Armas de fogo

Home Acima Espingarda Clavina Pistola

Uniforme de artilharia do Rio de Janeiro em 1786 (Washt Rodrigues) e equipamento de soldado distribuído em Minas Gerais no mesmo ano (Arquivo Ultramarino, Lisboa). A esquerda, o cinturão com a baioneta e o boldrié para o terçado, a direita, a patrona, para colocar os cartuchos.

Já no começo do século, Portugal tinha conseguido trocar todas as suas armas de mecha por pederneiras, e estas, devido a ausência de uma indústria de armas na metrópole, eram majoritariamente de origem inglesa, apesar de se saber que havia armas de outros países, como dos Países Baixos Espanhóis (que depois seria a Bélgica), Alemanha, França e até de Portugal.

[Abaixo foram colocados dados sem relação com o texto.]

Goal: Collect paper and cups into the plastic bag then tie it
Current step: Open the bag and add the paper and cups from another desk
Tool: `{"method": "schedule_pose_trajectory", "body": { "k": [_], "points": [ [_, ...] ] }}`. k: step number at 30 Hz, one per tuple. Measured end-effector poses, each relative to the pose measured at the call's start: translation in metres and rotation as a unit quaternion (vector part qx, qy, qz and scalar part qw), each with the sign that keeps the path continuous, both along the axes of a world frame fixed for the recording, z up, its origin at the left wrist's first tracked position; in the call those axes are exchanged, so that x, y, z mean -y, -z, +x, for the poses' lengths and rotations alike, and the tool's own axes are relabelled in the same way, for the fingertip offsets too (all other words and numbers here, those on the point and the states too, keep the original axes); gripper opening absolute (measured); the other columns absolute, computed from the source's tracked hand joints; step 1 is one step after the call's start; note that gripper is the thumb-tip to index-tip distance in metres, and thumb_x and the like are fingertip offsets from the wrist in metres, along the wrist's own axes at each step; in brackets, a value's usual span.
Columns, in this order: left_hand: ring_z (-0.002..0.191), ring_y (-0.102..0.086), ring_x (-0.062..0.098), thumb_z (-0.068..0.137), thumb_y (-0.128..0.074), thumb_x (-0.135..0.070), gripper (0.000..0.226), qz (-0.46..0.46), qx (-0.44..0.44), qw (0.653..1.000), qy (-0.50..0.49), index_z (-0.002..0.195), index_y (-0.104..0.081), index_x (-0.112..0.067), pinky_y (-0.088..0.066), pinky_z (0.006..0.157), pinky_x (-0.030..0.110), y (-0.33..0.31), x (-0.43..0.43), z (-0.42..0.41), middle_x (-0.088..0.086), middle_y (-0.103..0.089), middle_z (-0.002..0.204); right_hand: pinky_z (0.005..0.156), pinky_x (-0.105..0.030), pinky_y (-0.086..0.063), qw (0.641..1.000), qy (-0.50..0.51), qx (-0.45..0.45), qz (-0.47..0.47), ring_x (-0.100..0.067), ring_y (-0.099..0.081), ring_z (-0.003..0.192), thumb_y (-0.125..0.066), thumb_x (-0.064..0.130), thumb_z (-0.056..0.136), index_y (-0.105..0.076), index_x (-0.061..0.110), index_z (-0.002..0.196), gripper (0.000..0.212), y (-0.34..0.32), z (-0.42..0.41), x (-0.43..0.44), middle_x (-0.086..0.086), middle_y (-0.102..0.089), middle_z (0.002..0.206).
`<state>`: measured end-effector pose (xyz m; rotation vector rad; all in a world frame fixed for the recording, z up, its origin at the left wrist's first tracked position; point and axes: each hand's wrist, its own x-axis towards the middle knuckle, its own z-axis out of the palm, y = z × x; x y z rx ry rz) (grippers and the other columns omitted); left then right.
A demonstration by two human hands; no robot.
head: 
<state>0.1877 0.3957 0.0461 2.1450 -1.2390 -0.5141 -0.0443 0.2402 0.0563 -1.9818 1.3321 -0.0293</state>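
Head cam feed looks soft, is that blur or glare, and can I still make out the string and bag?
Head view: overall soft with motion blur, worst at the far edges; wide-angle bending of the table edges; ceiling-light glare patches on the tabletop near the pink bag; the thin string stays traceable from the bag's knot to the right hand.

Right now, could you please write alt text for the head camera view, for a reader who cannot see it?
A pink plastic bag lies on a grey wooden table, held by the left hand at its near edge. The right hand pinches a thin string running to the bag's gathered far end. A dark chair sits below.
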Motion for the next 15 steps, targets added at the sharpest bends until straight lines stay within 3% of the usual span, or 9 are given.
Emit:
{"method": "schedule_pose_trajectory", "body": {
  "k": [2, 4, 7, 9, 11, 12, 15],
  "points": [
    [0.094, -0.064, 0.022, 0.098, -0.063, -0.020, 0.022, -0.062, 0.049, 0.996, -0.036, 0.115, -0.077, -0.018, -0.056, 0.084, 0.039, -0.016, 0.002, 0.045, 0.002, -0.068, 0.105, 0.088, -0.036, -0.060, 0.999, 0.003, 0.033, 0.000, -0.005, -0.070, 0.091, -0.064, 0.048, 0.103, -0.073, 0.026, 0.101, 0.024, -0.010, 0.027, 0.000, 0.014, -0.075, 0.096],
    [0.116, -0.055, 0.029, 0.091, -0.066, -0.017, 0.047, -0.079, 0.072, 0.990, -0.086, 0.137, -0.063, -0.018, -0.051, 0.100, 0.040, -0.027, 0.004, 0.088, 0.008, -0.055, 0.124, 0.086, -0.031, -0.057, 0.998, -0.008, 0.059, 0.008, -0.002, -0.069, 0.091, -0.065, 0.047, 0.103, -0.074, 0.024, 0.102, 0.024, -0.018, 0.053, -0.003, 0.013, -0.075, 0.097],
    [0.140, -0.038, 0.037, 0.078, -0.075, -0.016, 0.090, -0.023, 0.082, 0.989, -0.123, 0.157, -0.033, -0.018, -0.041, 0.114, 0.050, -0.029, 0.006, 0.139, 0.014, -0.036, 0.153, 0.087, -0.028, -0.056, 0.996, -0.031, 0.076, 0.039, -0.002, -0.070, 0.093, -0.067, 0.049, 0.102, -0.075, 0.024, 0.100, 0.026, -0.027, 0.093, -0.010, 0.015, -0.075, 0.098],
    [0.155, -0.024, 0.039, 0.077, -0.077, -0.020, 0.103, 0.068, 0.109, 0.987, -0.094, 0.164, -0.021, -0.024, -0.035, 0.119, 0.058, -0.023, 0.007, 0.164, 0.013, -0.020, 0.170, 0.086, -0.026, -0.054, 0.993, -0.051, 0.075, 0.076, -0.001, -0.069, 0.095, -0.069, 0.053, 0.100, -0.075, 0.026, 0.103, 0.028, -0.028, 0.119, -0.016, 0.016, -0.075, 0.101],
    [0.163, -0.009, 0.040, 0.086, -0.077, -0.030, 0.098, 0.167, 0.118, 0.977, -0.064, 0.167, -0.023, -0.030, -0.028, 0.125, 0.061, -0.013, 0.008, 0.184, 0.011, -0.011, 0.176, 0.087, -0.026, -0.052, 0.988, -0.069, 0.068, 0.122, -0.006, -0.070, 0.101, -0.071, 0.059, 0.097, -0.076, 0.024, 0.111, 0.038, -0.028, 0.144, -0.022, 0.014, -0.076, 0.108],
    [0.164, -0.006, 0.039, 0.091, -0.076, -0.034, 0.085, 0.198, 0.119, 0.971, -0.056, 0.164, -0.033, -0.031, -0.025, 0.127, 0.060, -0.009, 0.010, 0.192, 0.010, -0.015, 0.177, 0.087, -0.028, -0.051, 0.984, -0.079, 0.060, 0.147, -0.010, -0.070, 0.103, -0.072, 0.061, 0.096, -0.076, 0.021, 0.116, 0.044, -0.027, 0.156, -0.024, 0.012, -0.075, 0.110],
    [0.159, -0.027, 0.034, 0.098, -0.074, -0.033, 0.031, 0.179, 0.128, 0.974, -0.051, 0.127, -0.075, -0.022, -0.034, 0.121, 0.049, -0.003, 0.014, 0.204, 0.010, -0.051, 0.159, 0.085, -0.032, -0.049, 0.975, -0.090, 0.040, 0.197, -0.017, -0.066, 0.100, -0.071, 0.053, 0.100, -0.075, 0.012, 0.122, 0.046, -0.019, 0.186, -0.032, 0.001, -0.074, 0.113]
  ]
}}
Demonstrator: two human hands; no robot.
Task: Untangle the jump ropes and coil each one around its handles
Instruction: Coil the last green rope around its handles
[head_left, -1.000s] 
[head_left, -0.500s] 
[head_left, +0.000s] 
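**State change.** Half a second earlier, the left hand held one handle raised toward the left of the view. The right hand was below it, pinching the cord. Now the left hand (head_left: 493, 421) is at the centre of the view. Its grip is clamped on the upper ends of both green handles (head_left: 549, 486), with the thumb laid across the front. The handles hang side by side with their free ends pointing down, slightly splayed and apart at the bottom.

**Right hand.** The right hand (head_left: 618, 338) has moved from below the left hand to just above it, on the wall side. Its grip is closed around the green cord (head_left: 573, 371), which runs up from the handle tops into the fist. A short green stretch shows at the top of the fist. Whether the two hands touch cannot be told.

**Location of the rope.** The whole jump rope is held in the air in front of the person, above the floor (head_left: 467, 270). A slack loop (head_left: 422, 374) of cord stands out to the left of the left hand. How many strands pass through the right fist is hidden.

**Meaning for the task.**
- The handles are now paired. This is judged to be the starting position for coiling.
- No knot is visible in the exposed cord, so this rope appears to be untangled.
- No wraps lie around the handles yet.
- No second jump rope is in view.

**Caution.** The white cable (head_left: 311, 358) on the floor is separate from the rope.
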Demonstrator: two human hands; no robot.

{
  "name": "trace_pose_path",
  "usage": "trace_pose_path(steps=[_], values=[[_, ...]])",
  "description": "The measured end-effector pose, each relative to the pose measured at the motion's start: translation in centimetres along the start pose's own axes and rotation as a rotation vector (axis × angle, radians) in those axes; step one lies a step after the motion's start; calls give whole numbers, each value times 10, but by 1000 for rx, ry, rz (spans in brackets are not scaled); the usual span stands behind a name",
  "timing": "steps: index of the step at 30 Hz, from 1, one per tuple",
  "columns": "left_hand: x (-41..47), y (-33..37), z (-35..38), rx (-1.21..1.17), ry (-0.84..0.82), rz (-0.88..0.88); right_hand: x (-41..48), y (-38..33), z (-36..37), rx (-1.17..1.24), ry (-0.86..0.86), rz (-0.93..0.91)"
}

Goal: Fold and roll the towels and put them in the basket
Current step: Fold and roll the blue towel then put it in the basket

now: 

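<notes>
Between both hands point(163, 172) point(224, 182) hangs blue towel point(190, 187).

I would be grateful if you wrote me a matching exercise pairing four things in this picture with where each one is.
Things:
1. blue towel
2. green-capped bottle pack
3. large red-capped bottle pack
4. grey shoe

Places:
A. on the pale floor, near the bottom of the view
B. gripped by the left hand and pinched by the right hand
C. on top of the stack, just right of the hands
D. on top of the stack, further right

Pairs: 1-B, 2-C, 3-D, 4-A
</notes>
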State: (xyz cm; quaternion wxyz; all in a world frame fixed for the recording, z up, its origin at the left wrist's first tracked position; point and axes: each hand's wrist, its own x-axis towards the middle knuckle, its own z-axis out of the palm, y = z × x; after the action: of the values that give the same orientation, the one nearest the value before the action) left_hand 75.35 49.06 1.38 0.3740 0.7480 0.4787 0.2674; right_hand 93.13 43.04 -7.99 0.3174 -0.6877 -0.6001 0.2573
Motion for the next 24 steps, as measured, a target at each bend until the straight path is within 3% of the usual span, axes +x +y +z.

Há poucas informações sobre as armas usadas no Brasil, mas pelos textos disponíveis, percebe-se que não havia muita regularidade - alguns documentos que tratam de munição mencionam a existência de três calibres de espingardas, sendo que estes conviviam em uma mesma capitania, como o Rio Grande do Sul de 1776. Outro problema, inerente da condições de colônia do Brasil, era que para cá não eram enviados os melhores equipamentos, normalmente destinados apenas as tropas da metrópole, daí se entendendo a reclamação de um dos comandantes da Casa de Armas da Conceição, no Rio de Janeiro, que escrevia em 1798:

"Pelo Mapa do Armamento que existe nesta Real Casa das Armas, ver V. Ex.a não só o diminuto provimento deste necessário gênero, mas a ruína que inutiliza a maior parte. Os débeis concertos que nesta Real fabrica se podiam fazer, não prometem duração dilatada, nem aumentarão o necessário a uma décima parte da precisão. Não prometem duração, porquê havendo servido a maior parte deste armamento a mais de 50 anos nesta conquista, se acham gastos as principais peças dos seus resortes [mecanismos]; e os mesmos canos, que na ardência dos fogos de um combate farão temer aos que deles se servirem. Estes Armamentos Ex.mo Senhor, que ornando a simetria de sua real Casa, parecem sobressalentes; não são mais que Armamentos refutados pelos Regimentos, que os tem usado; e que aqui se tem consertado a remediar.

Talvez se forem remetidos para a fundição de Lisboa, se tirasse deles algum lucro, refundindo-se os incapazes; e aproveitando-se as peças; que na grande fabrica se poderiam adotar para o aparelho de uma nova reforma."

O resultado foi a existência de um grande número de armas diferentes no país, sendo difícil - se não impossível - escrever-se sobre “modelos” e “padrões” de armamentos.

Sobre as armas, a principal modificação que aconteceu no século (depois da transformação da mecha para fulminante), pode parecer muito pequena, mas teve uma profunda importância no uso das armas. Até meados do século, no sistema de carregamento, se usava uma vareta (ver carregamento) para calcar a carga e projétil no cano. Esta era de madeira e era muito sujeita a quebrar, especialmente no calor do combate. Para evitar isso o soldado era treinado para tomar bastante cuidado com ela (se não a arma ficaria inútil), o que tornava o carregamento - e a cadência de fogo das unidades - mais lenta. A solução, aparentemente simples, mas de execução cara, foi a mudança da vareta de madeira por uma de ferro, o que se deu na Inglaterra por volta de 1768, mas que aconteceu muito mais lentamente no Brasil: há referências que ainda em 1801 os soldados de artilharia do Rio de Janeiro ainda usavam, em sua maioria, espingardas com varetas de madeira, mostrando o descaso que era dado por Portugal às tropas coloniais.

Para encerrar, voltamos a frisar o que já dissemos acima: o armamento Português no Brasil era diversificado ao extremo, com diferentes modelos e origens. A isso soma-se as técnicas de fabricação, ainda artesanais. Outro problema é que se conhecem muito poucos exemplares ou documentos iconográficos confiáveis sobre os equipamentos utilizados no Brasil, de forma que nos concentramos nas armas inglesas, para servir como ponto de referência. Acautelamos o leitor para que esse não considere o que vamos escrever como sendo exemplos de padrões rígidos das armas.